Lines with "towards": report how many there are in the listing below, giving the number and nothing else.

- - -

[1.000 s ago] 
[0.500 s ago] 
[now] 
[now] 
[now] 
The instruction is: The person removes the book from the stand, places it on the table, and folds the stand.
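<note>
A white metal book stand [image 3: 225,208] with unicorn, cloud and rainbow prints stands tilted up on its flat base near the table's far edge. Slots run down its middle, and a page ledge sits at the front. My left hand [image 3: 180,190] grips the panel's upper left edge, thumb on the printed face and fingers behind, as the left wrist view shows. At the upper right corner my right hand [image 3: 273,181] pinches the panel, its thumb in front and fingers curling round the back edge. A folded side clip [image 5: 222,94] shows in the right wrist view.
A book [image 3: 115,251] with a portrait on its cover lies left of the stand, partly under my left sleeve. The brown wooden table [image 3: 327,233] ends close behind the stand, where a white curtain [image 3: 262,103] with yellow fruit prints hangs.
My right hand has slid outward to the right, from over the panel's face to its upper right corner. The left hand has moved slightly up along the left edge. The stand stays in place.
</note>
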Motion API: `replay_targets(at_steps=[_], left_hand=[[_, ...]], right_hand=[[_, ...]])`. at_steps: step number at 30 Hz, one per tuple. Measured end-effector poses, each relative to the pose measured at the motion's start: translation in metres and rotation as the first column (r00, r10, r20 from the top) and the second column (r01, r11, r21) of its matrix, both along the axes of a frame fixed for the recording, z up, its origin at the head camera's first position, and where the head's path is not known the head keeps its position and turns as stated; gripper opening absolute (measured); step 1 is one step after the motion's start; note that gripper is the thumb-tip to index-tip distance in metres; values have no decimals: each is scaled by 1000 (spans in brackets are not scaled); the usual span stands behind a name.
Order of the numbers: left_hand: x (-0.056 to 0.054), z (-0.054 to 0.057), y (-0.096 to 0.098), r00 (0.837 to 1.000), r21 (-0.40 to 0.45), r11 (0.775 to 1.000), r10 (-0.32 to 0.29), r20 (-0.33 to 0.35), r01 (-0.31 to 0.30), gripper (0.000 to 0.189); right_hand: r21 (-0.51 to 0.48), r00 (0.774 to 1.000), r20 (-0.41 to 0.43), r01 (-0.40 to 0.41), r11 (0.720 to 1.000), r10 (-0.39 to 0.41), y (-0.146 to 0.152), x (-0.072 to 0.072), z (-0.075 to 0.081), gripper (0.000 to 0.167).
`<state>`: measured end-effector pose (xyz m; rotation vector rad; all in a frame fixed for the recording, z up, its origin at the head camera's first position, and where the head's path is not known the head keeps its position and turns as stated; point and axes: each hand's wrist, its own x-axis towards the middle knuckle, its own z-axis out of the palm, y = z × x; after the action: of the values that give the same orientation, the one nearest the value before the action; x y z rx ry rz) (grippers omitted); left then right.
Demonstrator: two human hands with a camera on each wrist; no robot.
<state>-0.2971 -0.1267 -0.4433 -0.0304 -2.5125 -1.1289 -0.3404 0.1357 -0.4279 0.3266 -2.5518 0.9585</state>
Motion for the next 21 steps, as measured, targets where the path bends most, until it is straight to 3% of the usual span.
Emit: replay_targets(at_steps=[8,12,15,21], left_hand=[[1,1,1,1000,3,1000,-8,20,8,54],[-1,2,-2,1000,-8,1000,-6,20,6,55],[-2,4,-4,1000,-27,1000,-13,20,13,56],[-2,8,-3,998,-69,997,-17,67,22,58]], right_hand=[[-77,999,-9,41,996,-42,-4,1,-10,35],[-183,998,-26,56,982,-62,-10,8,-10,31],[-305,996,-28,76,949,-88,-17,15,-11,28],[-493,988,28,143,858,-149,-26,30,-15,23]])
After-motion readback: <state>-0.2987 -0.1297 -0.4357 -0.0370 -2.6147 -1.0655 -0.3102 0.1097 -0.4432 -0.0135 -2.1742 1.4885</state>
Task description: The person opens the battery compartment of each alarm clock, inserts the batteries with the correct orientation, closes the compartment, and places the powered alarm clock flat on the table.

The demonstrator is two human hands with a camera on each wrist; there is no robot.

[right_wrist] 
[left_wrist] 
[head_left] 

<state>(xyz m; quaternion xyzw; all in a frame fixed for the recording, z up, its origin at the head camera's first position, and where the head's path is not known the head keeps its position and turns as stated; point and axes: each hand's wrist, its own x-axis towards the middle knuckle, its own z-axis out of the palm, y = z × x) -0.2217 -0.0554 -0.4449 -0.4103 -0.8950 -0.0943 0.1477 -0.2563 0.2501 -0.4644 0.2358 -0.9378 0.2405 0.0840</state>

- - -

◆ ANSWER AREA
2